**What this task involves**
The pictures must be left out, while the rest of the data is copied exactly.

**Exercise data**
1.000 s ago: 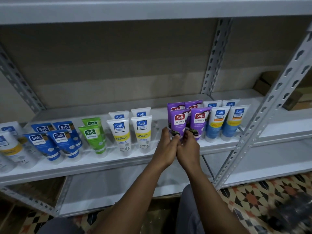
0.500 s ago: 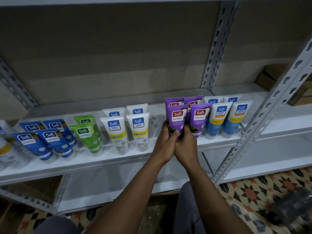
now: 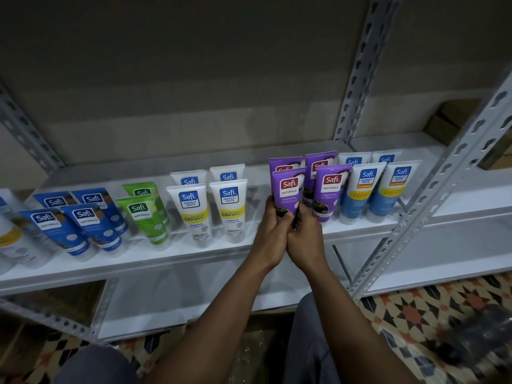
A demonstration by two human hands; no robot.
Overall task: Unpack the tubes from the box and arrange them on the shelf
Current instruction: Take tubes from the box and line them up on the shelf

**Task answer**
1.000 s ago: 
0.500 s ago: 
now: 
A demonstration by two human hands; no robot.
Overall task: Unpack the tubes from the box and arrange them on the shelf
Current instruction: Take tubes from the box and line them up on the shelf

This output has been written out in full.